• [YOUR INSTRUCTIONS]:
Transcribe, word for word and without additions, each line below from the one containing "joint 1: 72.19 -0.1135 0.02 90" through the one containing "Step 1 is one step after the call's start", both ends included.
-- Opening Marker --
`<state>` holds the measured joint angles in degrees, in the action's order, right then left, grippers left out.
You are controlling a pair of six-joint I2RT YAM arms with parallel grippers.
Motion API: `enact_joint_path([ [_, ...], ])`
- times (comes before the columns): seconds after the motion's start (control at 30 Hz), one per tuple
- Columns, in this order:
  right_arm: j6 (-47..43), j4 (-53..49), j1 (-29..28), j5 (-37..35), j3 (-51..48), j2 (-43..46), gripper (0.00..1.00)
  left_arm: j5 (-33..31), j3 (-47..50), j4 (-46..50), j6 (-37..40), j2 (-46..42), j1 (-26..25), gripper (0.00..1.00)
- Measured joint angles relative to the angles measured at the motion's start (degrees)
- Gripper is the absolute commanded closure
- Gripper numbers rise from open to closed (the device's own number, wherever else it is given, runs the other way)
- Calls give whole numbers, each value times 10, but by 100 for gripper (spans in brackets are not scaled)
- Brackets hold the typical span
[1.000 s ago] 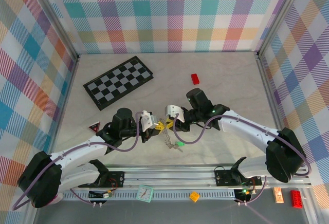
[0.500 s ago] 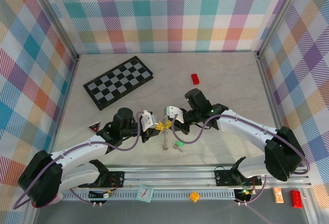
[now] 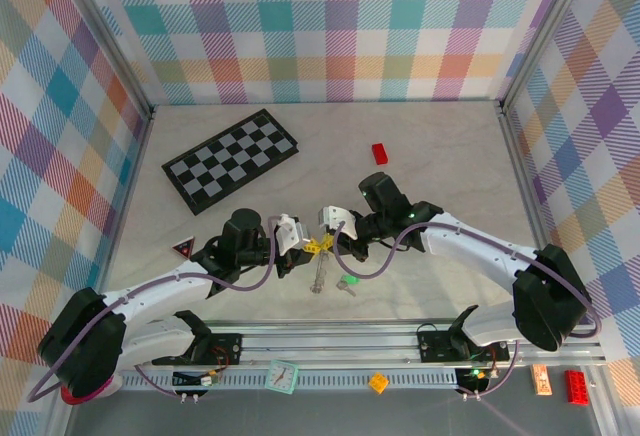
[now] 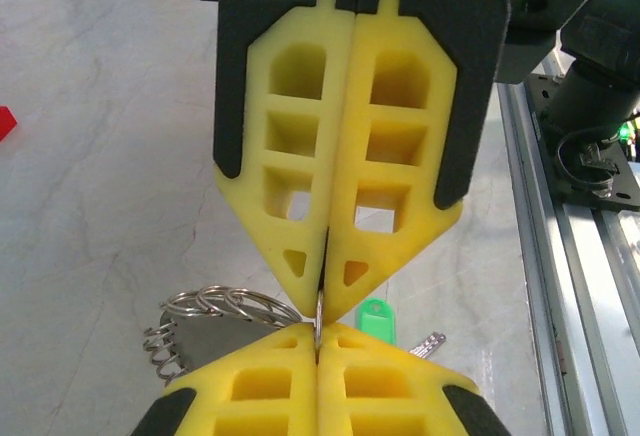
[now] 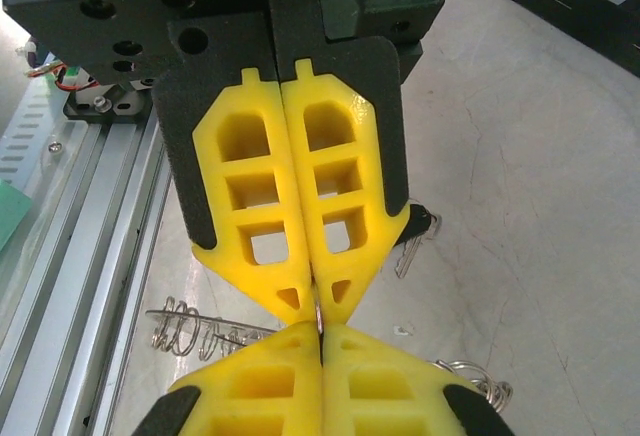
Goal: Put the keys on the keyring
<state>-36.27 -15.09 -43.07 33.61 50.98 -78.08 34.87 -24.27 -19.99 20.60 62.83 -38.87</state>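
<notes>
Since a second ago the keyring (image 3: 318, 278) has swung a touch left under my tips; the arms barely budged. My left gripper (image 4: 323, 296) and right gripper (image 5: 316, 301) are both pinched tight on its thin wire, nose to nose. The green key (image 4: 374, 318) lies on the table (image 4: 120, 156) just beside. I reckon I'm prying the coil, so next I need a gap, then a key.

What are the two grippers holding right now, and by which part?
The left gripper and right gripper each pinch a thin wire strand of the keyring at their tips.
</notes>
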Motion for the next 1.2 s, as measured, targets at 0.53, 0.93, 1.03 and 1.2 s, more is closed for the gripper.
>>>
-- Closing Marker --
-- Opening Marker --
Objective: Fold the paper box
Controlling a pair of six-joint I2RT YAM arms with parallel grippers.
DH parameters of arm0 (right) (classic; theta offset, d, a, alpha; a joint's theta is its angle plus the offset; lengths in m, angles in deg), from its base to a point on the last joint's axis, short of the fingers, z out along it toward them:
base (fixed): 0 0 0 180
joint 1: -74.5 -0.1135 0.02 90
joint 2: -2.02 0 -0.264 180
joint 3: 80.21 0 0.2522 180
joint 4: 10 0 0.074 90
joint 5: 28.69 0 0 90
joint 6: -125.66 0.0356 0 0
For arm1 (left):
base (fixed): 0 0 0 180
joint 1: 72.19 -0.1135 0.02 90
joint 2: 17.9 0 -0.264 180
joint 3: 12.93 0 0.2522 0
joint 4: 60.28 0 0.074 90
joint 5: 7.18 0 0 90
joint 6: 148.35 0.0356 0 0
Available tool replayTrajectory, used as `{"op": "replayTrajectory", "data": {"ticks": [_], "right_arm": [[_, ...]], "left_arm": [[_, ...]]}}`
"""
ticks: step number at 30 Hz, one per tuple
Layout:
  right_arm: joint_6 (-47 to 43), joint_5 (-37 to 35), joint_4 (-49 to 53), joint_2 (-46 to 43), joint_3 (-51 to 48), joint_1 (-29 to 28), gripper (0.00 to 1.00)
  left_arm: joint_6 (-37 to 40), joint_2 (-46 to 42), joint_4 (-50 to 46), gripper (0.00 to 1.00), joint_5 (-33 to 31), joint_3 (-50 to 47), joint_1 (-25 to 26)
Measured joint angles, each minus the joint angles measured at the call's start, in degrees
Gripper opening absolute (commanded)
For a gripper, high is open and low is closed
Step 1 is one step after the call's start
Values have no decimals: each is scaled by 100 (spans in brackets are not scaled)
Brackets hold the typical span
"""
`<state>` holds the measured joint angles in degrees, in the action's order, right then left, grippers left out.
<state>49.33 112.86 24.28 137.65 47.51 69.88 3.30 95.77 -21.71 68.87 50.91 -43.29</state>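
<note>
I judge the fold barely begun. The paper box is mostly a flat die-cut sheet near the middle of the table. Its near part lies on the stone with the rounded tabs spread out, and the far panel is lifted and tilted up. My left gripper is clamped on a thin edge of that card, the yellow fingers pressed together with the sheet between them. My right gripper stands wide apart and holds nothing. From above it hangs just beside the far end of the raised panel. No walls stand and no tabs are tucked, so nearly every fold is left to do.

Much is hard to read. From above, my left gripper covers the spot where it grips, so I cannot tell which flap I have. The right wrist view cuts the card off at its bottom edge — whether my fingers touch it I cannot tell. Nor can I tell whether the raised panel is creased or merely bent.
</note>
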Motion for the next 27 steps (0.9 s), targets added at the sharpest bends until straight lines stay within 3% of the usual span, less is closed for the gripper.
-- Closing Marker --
• [SOLUTION TO THIS TASK]:
joint 1: 72.19 -0.1135 0.02 90
joint 2: 17.9 0 -0.264 180
joint 3: 12.93 0 0.2522 0
joint 4: 60.28 0 0.074 90
joint 5: 7.18 0 0 90
joint 6: 148.35 0.0356 0 0
Available tool replayTrajectory, used as `{"op": "replayTrajectory", "data": {"ticks": [_], "right_arm": [[_, ...]], "left_arm": [[_, ...]]}}`
"""
ticks: step number at 30 Hz, one per tuple
Layout:
  right_arm: joint_6 (-47 to 43), joint_5 (-37 to 35), joint_4 (-49 to 53), joint_2 (-46 to 43), joint_3 (-51 to 48), joint_1 (-29 to 28), gripper (0.00 to 1.00)
  left_arm: joint_6 (-37 to 40), joint_2 (-46 to 42), joint_4 (-50 to 46), gripper (0.00 to 1.00), joint_5 (-33 to 31), joint_3 (-50 to 47), joint_1 (-25 to 26)
Measured joint angles, each minus the joint angles measured at the call's start, in degrees
Gripper opening absolute (commanded)
For a gripper, high is open and low is closed
Step 1 is one step after the call's start

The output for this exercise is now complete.